Recently, I had the good fortune to take Henry and Jack to see the most recent Star Wars movie. When Henry came home and was asked what he liked most about the movie, he told Laurie that Yoda was his favorite, because he was small, fast and wise. Just like Henry,

Climbing trees, exploring the secret passage, playing hide and seek. Playing with his beloved aunts and uncles and cousins. Henry was so fortunate, he even had two uncle stinkies or actually one Uncle Stinky and one Uncle Poopy. Winning at chess – he even beat Uncle Peter, who Henry suggested needed more practice – winning at endless games of war, teaching Jack the ways of the world, wrestling with Jack like they were Siamese twins, finally mastering a running somersault on the beach, driving the tractor at St. Michaels with Papa Sy, spelling Papa Sy’s name at the family Chanukah party, catching his first fish, taking responsibility for flushing his lines and giving himself his medication, sitting in that chair as he was wheeled in for his radiation treatment and singing songs, being with Grandma Phyllis and Papa Teddy, patting Joe Joe on the head with so much love – paddling the kayak, listening to stories (not encyclopedic facts like Jack liked), climbing trees, repelling rock walls with Debbie Blum, doing Tae Kwan Do, reciting all the lines from his favorite movies, laughing at his favorite parts over and over, loving Bella, going to Disney World, and loving his mommy and daddy, and Jack and Joe.

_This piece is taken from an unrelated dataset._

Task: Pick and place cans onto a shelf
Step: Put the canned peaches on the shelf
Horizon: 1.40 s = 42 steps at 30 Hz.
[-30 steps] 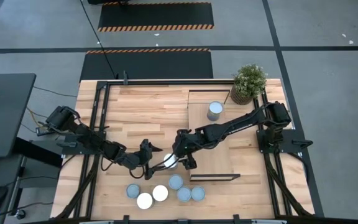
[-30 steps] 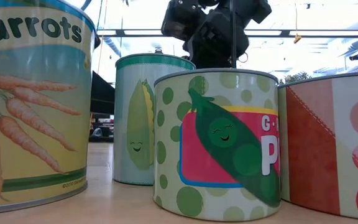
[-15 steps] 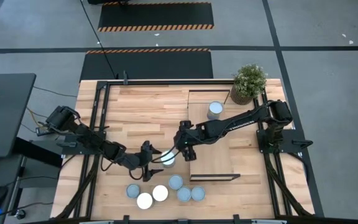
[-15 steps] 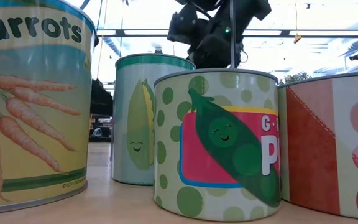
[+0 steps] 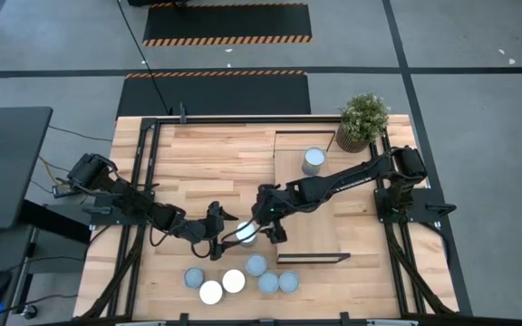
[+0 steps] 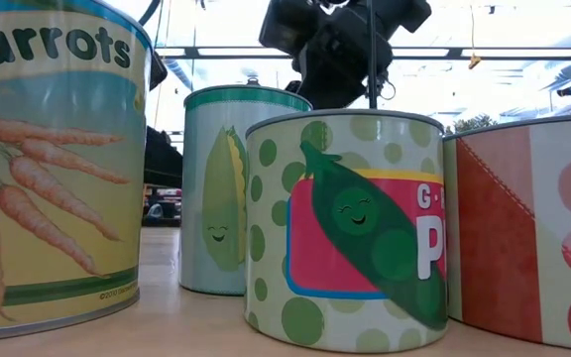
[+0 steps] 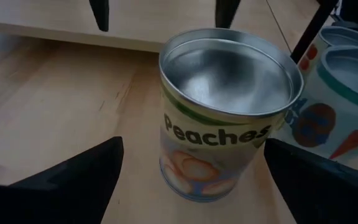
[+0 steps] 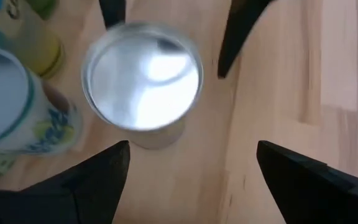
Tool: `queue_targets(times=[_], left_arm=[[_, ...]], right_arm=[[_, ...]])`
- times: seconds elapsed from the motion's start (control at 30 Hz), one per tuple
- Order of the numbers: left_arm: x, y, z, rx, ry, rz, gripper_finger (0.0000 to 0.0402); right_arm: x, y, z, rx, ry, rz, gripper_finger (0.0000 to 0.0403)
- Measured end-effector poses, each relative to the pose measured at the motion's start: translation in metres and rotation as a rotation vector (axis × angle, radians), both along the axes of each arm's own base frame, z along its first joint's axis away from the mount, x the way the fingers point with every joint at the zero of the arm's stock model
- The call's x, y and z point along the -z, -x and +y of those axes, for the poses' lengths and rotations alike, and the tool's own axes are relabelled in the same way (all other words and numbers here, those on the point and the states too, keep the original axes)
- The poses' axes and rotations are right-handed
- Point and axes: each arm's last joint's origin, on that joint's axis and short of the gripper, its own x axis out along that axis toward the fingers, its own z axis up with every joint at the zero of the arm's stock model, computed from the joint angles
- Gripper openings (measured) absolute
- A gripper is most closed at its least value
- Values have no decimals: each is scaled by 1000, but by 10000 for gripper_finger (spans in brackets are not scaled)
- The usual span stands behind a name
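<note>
High view: 2 arms meet near the middle of the table (image 5: 207, 154), toward its front edge. The left gripper (image 5: 217, 226) and the right gripper (image 5: 270, 226) flank 1 upright can (image 5: 246, 233) with a bright top, just off the left edge of the shelf (image 5: 308, 213). 5 more cans (image 5: 234, 281) cluster by the front edge, and 1 can (image 5: 313, 161) stands on the shelf's far end, near a potted plant (image 5: 362, 120) at the far right corner. No label can be read from above. Half a second ago the right gripper sat farther from the front edge, over the shelf's left edge; now it is back beside the can. The cans have not shifted.

Low view: labels show that the top view hides: "Carrots" on the carrot can (image 6: 53, 169), a smiling corn cob on the corn can (image 6: 236, 188), a pea pod with a "P" and "G" on the pea can (image 6: 350, 228), and a red-patterned can (image 6: 528, 228) at the right. A dark arm (image 6: 340, 45) hangs behind them, lower than half a second ago.

Left wrist view: the flanked can reads "Peaches" (image 7: 225, 118), standing free between the widely spread fingers (image 7: 73, 180). Behind it is a carrot-printed can (image 7: 347, 93).

Right wrist view: the same can's silvery top (image 8: 143, 78) is seen from above, between spread fingers (image 8: 98, 174) that do not touch it.
</note>
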Motion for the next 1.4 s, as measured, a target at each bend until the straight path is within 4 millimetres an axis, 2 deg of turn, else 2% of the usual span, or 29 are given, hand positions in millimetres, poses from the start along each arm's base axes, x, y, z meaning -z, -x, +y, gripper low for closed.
queue_targets(times=[0.23, 0.43, 0.83, 1.1, 1.2, 1.4], left_arm=[[-1, 0, 1, -23, -8, -10, 396], [-2, -1, 3, -80, -31, -28, 396], [-3, -5, 17, -228, -77, -57, 396], [0, -2, 12, -160, -83, -14, 396], [0, -2, 12, -155, -83, -11, 396], [1, -2, 10, -81, -81, 6, 396]], right_arm=[[4, -3, 2, -22, -25, -4, 359], [14, -7, 0, 2, 44, 0, 359], [15, -7, -26, 150, 241, 15, 359], [20, 1, -25, 117, 158, 121, 359], [20, 0, -23, 119, 89, 113, 359], [19, -4, -17, 108, 70, 68, 359]])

But at the root of this Superhero was Henry’s good fortune to be born to Laurie and Allen, who with their endless bravery, respect for Henry and his life, love, devotion, advocacy for Henry, hope for Henry, fun-loving spirits, souls and willingness to share Henry with all his family, friends and the world .


When Henry was born, Sy and I determined to celebrate every day of his life. I was especially lucky to have been given the gift to walk the road with Laurie, Allen, Henry, Jack and Joe – the greatest gift Laurie and Allen could have given me.

There is a traditional Hebrew blessing Zichrono liveracha – His memory will be a blessing.

The Goldberg Strongin family thank you for being here, for your love and for sustaining Laurie and Allen, Henry, Jack, and Joe through Henry’s journey. Thank you for sharing Henry with us.

Donations to the Fanconi Anemia Research Fund

The family is planning to establish a foundation or fund to honor Henry and to share his life force with the world

So Dance with Henry, sing his song and go out in the world doing good, making people’s lives better and Henry will live through all of us.